Trump’s Tax Plan Is Great News for Independent Contractors! Here’s Why.

IMG_1063

[Important Note to Readers, 1/15/18: This post is dated May 2017, before the final tax plan was passed, and the final version is slightly different than described in this post. For a revised 2018 analysis based on the final tax bill, click here.]

President Trump’s tax plan, released last week, is great news for independent contractors. Contractors may be able to cut their tax rates by half (or more) by creating an entity, instead of contracting as an individual. Indirectly, this would help companies who use contractors as well. Here’s why:

Benefit to Individuals:

For individuals, the proposal would reduce personal tax rates modestly. An individual being paid as an independent contractor will likely see a reduction in marginal tax rates, but the range is likely to remain somewhere between 25% and 35%, depending on income level.

For individuals being paid through their homemade entities, however, the proposal could result in substantial savings. Currently, pass-through entities like LLCs pay taxes at the rate of the individual. The sole owner of an LLC would pay taxes on the LLC’s profits at the individual’s personal income tax rate, likely between 25% and 35%.

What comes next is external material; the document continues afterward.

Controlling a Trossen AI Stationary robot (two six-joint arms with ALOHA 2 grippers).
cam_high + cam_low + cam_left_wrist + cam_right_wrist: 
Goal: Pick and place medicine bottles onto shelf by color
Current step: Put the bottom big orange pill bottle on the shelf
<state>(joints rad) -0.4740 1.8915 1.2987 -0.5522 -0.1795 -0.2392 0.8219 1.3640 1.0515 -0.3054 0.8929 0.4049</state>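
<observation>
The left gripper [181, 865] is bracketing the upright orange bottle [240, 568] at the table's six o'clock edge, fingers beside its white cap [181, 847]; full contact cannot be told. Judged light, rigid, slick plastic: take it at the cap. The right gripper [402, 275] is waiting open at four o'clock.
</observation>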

Under the proposal, however, pass-through entities such as LLCs and partnerships would instead be taxed on pass-through business income at 15%. That’s a sizable savings compared to 25-35%. [Note 9/29/17: Latest proposal would tax entities at 20%, not 15%, but there’s still a long way to go before any of this becomes law.  And it may never become law.  For now, it’s just a proposal.]

If this proposal passes, individual independent contractors will have a strong financial incentive to incorporate. Creating an LLC is relatively inexpensive. If it leads to a much lower tax rate, incorporating is going to be worth the small investment for most individual contractors.

Independent contractors would then enter into agreements on behalf of their entity (such as Todd Lebowitz, LLC) instead of as an individual (Todd Lebowitz, human with back problems). The Independent Contractor Agreement would then be a business-to-business agreement, rather than business-to-individual.

Benefit to Companies:

The shift to business-to-business agreements also helps protect the companies who retain independent contractors.

Companies who contract with businesses, instead of with individuals, are in a better position to defend against a challenge that the contractors are misclassified and should really be employees — the ever-present Independent Contractor vs. Employee battle.

By contracting with the individual’s entity, the company is in a better position to demonstrate that the arrangement is a business-to-business transaction, not an employment arrangement disguised as an independent contractor agreement.

Remember, most of the tests for determining Who Is My Employee? are multi-factor balancing tests. (Read more here, here, and here.) The fact that the contractor is in business for himself or herself is a factor that weighs heavily toward legitimate independent contractor status.

Independent contractor status is further enhanced if the contractor truly operates that entity as its own business, such as by having business cards, a website, invoices, letterhead, and other customers, all through the business’s name instead of the individual’s name.

Conclusion

For now, Trumps’ tax proposal is just a proposal, and the path through Congress is a long and winding road that leads to your door, will never disappear, I’ve seen that road before, it always leads me here, leads me to your door.

Sorry, got distracted there. We’ll see what happens, but the idea of taxing pass-through entities at a lower rate than the individual owner of the entity is an idea that (if passed) should change how most independent contractors do business.

A secondary effect of that change would be to improve companies’ defenses against claims that independent contractor relationships are really employment in disguise.

Don’t leave me standing here, lead me to your door.